Attention!

“Les blanches! Les blanches!” The call sounded like it came far away. “Les blanches!” Urgent. I turned to see who might be calling the white women while we were sitting in church and I saw the hole in the wall next to my head, no more than 4 inches in diameter, and two pairs of bright eyes and a gap-tooth smile on the other side of it. Delight! I saw them!
I smiled and turned away and they called again. “Les blanches! Les blanches!” This went on for a while and though no one else could hear them, not even the other “blanche” who was a few seats away, I could, so I did my best to shut them up but the only solution was to ignore them for a good half hour. The little boys finally went away or found some other entertainment besides making the white woman look at them.

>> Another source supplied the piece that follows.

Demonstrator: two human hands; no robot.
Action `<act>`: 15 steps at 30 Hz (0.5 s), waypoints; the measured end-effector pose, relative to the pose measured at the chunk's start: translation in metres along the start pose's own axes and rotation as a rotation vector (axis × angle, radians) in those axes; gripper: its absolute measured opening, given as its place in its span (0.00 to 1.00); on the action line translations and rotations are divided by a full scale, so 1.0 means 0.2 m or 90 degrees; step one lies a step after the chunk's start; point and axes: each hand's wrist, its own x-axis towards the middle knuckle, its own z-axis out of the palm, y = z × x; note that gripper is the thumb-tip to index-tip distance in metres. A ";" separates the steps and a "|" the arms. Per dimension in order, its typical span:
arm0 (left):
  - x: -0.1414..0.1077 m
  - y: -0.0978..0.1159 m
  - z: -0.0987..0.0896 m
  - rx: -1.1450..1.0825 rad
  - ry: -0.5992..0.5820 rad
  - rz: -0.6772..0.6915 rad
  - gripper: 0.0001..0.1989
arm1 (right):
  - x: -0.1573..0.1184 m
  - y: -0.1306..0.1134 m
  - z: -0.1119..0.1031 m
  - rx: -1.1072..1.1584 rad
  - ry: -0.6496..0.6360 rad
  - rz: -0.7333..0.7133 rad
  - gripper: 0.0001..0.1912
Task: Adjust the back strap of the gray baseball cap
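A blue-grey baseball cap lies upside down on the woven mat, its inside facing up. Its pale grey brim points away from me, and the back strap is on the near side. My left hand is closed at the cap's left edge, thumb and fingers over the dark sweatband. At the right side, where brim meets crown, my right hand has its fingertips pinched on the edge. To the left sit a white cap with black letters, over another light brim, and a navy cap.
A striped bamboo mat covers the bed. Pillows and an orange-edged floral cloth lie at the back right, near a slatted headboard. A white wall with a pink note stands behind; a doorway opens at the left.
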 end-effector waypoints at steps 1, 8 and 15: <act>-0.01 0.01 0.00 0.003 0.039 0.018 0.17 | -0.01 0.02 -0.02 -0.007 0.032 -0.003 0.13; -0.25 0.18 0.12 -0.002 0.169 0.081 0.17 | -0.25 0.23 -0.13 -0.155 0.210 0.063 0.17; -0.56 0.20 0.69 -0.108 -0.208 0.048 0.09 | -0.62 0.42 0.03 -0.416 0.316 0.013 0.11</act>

See me. Hear me. I hate the celebrity status I get just by showing my white face in certain neighborhoods in Congo but I can understand the need for attention. To be recognized. Is anybody out there paying attention to us?

I represent the “out there,” not only to little boys in a labyrinthine quarter of unremitting poverty in Kinshasa but also to the members of this little church, which I have visited a half a dozen times before. “You remembered my name!” an elderly man said. “I was surprised!” Frankly, I was, too. That name came at the right moment, as I was shaking his hand. Other names eluded me until later and I trotted them out as best I could after the service when everybody greeted everybody in a kind of conga reception line that unfurled as people came out of the sanctuary. Greet everybody in the line and then join the line and be greeted. It’s a good system for learning the faces and the names. Enough repetition and even I can remember quite a few, especially since my congregation exchanges prayer requests with this one by emailing photos back and forth.

The two previous days I represented the “out there” to groups of women who were ordained or preparing for ministry. Several of them had developed a vision of what they would like to do, now that they were ordained and empowered by the church to lead. They sent a letter, asking for advice and partnership. The letter landed in the right hands at the right time. We paid attention and Sandy and I came, we were sent. We came to listen, to learn more, including what our role in this might be. We came knowing nothing and bringing nothing except our attention.

The women who called us had, themselves, heard a call from the women of the scattered congregations of their church, the rural women, the urban women, the suffering, the struggling, the unheard. “Now that you are ordained, what will you do for us?” The newly ordained ministers paid attention and began to put together their ideas.

As we talked in a larger group of their peers the flame of a vision spread around the circle, igniting the attention of each woman. The women with whom the vision started didn’t know this could happen. They didn’t know that the attention of their own circle was as important as the attention of those of us “out there.” That they can listen to and inspire each other.

In India there is a whole movement built around paying attention. It’s called swadhyaya. City people, professional people, go to villages and plant themselves there, bringing nothing, no ideas, no plans, nothing but their attention. They listen and listen until the villagers themselves know what it is they want to do. How does that work? An organization my husband and I served when we were young, Mennonite Central Committee, sometimes operated that way, too. It’s free-floating, it doesn’t work well with project goals and budgets. It’s hard to put a dollar value on attention or calculate the results of growing self-worth.

Paying attention is hard work. I had no energy left for the little boys on the other side of the wall. I was here for the women. Besides, I knew that a few rows behind me was my friend Edho Mukendi, who heads an organization for street kids. Edho is paying attention to the children.

One thought on “Attention!

  1. Wow, Nancy. These sentences CALLED OUT STRONG. Even as God keeps calling, each one, each woman. My you continue to have the strength and presence to listen!

    “Now that you are ordained, what will you do for us?” The newly ordained ministers paid attention and began to put together their ideas.

    As we talked in a larger group of their peers the flame of a vision spread around the circle, igniting the attention of each woman. The women with whom the vision started didn’t know this could happen. They didn’t know that the attention of their own circle was as important as the attention of those of us “out there.” That they can listen to and inspire each other.